> [Problem statement]
Print all the data below exactly, without images.

> [Given data]

↓↓↓

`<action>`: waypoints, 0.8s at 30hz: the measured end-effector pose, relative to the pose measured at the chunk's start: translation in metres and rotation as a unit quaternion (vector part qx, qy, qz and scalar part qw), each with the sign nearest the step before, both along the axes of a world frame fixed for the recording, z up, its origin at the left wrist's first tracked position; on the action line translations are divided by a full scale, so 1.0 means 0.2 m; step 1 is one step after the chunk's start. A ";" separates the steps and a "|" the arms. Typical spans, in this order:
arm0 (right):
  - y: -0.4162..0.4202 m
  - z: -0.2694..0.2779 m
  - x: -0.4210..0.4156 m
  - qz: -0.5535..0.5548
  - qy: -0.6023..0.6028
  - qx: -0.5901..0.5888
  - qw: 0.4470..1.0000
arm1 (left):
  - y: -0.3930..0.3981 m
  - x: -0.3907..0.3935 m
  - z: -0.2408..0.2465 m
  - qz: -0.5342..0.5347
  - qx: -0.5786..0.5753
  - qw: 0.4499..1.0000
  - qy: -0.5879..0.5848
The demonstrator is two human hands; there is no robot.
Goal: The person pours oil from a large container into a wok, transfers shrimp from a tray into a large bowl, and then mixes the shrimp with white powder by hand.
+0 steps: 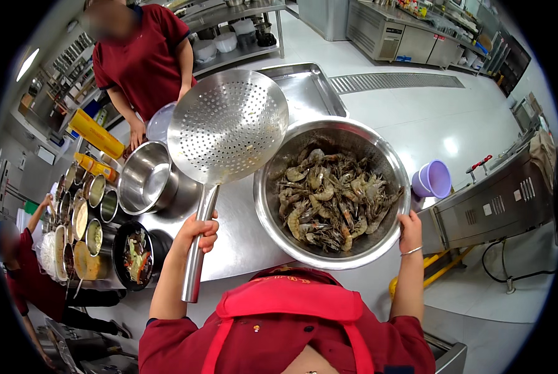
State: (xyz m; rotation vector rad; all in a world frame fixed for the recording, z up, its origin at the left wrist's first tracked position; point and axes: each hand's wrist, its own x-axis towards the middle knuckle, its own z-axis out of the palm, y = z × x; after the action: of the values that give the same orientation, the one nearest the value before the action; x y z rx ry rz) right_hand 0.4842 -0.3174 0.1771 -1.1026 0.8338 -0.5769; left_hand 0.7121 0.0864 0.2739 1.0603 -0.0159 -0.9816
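My left hand [200,233] is closed around the tubular handle of a large perforated steel skimmer [229,126], whose round bowl is held above the steel worktable [241,233]. With my right hand [410,231] I grip the right rim of a wide steel basin [279,236] at the table's right end. Raw whole shrimp [330,196] are heaped in this basin, and its inner wall looks perforated. The skimmer's bowl overlaps the basin's upper left rim in view; whether they touch I cannot tell.
An empty steel pot [145,177] stands left of the skimmer, near a black bowl of cut vegetables [137,257] and several food containers. A steel tray [302,91] lies beyond the basin, a purple bucket [432,180] to its right. Two co-workers [141,61] are at the left.
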 end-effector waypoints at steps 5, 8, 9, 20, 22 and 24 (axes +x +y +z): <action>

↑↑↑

> [Task result]
`<action>`: waypoints, 0.8s at 30hz: the measured end-effector pose, relative to the pose measured at the chunk's start: translation in metres and rotation as a unit quaternion (vector part qx, qy, qz and scalar part qw), each with the sign nearest the step before, both along the axes of a world frame fixed for the recording, z up, its origin at the left wrist's first tracked position; on the action line translations are divided by a full scale, so 1.0 means 0.2 m; step 1 is one step after the chunk's start. A ";" separates the steps and a "|" the arms. Typical spans, in this order:
arm0 (right):
  - y: -0.4162..0.4202 m
  - z: -0.2694..0.2779 m
  - x: -0.4210..0.4156 m
  - qz: -0.5535..0.5548
  - qy: -0.6023..0.6028
  - qx: -0.5901..0.5888
  - qw: 0.4470..1.0000
arm1 (left):
  - y: -0.3930..0.3981 m
  - x: -0.3907..0.3935 m
  - z: -0.2408..0.2465 m
  - qz: -0.5342..0.5347
  - qx: -0.5786..0.5753
  - qw: 0.4499..1.0000
  - qy: -0.5879..0.5848
The demonstrator is two human hands; there is no robot.
Goal: The person pours oil from a large container into a wok, transfers shrimp from a tray into a large bowl, and then mixes the shrimp with white powder by hand.
+0 steps: 
State: (xyz m; rotation vector rad; all in a world frame fixed for the recording, z up, its origin at the left wrist's first tracked position; point and axes: each hand's wrist, its own x-axis towards the middle knuckle, its own z-axis out of the palm, y = z × x; after the action: of the values that give the same orientation, the one nearest the value before the action; x y z rx ry rz) right_hand 0.4842 -0.3174 0.1771 -1.1026 0.8338 -0.5769; left_hand 0.7121 0.0864 0.2739 1.0603 -0.0159 -0.9816
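My left hand [200,233] is closed around the tubular handle of a large perforated steel skimmer [229,126], whose round bowl is held above the steel worktable [241,233]. With my right hand [410,231] I grip the right rim of a wide steel basin [279,236] at the table's right end. Raw whole shrimp [330,196] are heaped in this basin, and its inner wall looks perforated. The skimmer's bowl overlaps the basin's upper left rim in view; whether they touch I cannot tell.
An empty steel pot [145,177] stands left of the skimmer, near a black bowl of cut vegetables [137,257] and several food containers. A steel tray [302,91] lies beyond the basin, a purple bucket [432,180] to its right. Two co-workers [141,61] are at the left.
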 end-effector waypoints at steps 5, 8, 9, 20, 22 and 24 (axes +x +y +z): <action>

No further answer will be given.